**About this task**.
Please give back, word for word, only the lines starting at the one containing "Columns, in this" and ending at the one containing "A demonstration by" within the material below.

**Material for the task**.
***
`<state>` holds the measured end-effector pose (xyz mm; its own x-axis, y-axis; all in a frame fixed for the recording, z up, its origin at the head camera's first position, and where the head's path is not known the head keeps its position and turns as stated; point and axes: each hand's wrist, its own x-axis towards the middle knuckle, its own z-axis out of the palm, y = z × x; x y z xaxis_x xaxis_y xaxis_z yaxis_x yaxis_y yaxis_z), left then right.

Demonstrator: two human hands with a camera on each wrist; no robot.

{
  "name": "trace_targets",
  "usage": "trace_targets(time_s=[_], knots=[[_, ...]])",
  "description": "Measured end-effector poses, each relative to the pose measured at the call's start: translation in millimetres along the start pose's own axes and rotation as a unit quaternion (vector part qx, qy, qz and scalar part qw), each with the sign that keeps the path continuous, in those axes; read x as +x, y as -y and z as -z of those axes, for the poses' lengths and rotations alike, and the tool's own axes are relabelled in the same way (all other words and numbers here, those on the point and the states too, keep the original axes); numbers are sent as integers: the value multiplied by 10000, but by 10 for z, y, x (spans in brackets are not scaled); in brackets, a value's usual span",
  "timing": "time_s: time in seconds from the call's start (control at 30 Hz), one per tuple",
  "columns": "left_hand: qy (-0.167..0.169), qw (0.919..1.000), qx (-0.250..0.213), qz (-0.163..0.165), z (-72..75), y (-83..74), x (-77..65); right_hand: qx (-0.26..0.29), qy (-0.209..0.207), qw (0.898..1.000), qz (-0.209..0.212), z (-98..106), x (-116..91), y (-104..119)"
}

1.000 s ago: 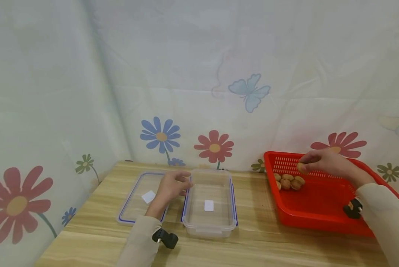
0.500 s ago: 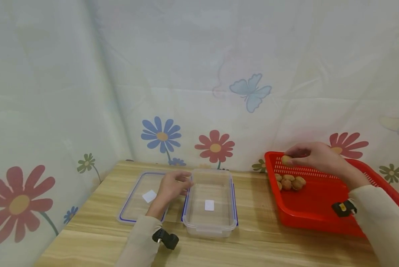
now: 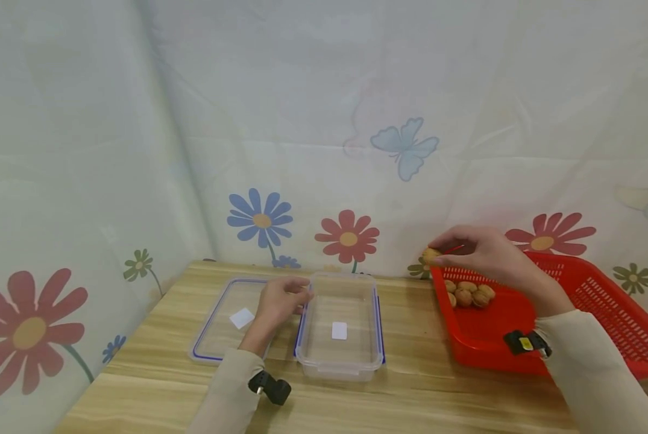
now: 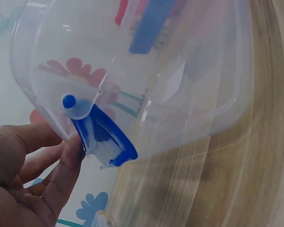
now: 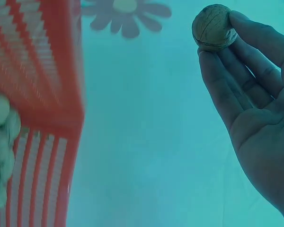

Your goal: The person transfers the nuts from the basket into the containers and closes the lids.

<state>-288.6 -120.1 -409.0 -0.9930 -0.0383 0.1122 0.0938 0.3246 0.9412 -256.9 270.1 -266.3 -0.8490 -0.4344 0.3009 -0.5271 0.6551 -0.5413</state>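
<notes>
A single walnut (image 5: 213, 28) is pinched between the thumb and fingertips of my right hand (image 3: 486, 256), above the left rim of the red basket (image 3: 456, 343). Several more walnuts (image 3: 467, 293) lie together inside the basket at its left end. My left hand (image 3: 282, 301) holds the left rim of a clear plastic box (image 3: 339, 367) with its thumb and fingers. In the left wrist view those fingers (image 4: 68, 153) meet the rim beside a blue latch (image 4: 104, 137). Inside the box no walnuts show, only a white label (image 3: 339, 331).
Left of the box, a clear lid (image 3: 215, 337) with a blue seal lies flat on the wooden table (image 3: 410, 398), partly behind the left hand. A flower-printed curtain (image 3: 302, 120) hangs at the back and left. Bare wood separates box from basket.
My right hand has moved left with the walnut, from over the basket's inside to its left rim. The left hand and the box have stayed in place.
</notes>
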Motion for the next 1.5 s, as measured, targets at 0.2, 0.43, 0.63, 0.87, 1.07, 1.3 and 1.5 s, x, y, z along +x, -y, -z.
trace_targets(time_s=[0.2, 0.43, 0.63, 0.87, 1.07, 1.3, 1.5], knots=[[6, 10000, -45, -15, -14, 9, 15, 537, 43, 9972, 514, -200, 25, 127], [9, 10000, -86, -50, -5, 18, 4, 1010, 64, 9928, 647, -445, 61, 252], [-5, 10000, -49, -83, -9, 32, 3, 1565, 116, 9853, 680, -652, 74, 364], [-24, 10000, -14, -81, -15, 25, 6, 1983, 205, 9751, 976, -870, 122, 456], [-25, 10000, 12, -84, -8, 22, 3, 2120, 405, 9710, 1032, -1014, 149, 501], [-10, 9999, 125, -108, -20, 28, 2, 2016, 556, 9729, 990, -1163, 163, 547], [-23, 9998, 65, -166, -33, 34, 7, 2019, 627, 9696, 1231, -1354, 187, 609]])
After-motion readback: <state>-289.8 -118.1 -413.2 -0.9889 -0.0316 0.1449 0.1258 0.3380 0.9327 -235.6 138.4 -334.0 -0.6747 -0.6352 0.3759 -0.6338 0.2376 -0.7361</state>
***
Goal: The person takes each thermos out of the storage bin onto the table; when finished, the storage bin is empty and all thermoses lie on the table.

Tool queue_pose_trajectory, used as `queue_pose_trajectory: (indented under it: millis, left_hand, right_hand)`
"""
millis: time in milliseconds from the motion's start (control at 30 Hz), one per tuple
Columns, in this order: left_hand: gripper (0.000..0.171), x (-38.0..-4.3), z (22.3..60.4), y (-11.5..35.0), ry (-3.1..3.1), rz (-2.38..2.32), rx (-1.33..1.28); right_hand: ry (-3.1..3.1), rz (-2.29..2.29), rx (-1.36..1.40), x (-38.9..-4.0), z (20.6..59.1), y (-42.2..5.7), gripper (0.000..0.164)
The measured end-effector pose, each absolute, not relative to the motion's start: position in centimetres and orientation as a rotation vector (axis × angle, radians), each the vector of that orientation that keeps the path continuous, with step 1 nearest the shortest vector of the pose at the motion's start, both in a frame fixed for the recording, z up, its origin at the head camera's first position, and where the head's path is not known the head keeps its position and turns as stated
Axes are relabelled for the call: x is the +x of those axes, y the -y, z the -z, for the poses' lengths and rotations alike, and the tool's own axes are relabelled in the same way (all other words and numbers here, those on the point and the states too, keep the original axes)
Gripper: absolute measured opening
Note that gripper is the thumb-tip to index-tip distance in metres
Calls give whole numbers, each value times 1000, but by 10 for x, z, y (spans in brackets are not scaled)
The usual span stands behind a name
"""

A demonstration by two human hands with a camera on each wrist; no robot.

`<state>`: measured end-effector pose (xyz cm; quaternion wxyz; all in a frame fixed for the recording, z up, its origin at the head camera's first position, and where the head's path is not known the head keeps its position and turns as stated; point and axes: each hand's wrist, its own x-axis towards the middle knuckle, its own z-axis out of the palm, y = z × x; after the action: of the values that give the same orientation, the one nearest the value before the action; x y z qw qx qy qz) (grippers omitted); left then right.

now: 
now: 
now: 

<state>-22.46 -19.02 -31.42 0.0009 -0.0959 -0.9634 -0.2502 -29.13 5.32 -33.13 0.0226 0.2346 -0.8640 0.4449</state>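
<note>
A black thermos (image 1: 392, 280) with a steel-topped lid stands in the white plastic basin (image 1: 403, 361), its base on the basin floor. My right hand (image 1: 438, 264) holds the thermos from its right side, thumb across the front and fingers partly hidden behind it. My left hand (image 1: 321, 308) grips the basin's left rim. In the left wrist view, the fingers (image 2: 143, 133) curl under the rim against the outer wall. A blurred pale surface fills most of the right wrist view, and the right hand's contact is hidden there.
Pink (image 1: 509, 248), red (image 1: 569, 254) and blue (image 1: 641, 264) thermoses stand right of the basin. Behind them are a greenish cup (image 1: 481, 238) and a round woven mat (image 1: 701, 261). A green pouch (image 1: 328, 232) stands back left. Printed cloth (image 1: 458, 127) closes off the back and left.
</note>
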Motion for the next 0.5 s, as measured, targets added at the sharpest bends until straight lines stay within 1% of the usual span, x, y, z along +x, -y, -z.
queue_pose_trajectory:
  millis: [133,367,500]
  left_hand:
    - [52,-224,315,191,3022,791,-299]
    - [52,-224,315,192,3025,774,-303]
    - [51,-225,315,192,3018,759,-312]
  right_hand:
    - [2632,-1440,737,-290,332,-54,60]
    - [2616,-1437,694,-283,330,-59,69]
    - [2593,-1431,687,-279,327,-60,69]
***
**Reply to the exercise**.
Columns, in this order: left_hand: gripper (0.000..0.171), x (-38.0..-4.3), z (22.3..60.4), y (-11.5..35.0), ry (-3.1..3.1), rz (-2.38..2.32), rx (-1.33..1.28); right_hand: ry (-3.1..3.1), rz (-2.29..2.29), rx (-1.36..1.40), x (-38.9..-4.0), z (20.6..59.1), y (-42.2..5.7), gripper (0.000..0.164)
The measured end-effector pose, each absolute, not relative to the motion's start: position in centimetres and orientation as a rotation vector (axis × angle, radians), each the vector of that orientation that keeps the path continuous, with step 1 nearest the shortest vector of the pose at the motion's start, both in a frame fixed for the recording, z up, its origin at the head camera's first position, and where the head's path is not known the head keeps its position and turns as stated
Axes are relabelled for the call: x is the +x of those axes, y the -y, z the -z, for the poses' lengths and rotations alike, and the tool's own axes are relabelled in the same way (all other words and numbers here, those on the point and the states too, keep the original axes)
Gripper: absolute measured opening
Note that gripper is the thumb-tip to index-tip distance in metres
Calls give whole numbers, each value times 1000, but by 10 for x, z, y (spans in brackets are not scaled)
The usual span stands behind a name
"""

A demonstration by two human hands with a camera on each wrist; no robot.

What the exercise required is now done.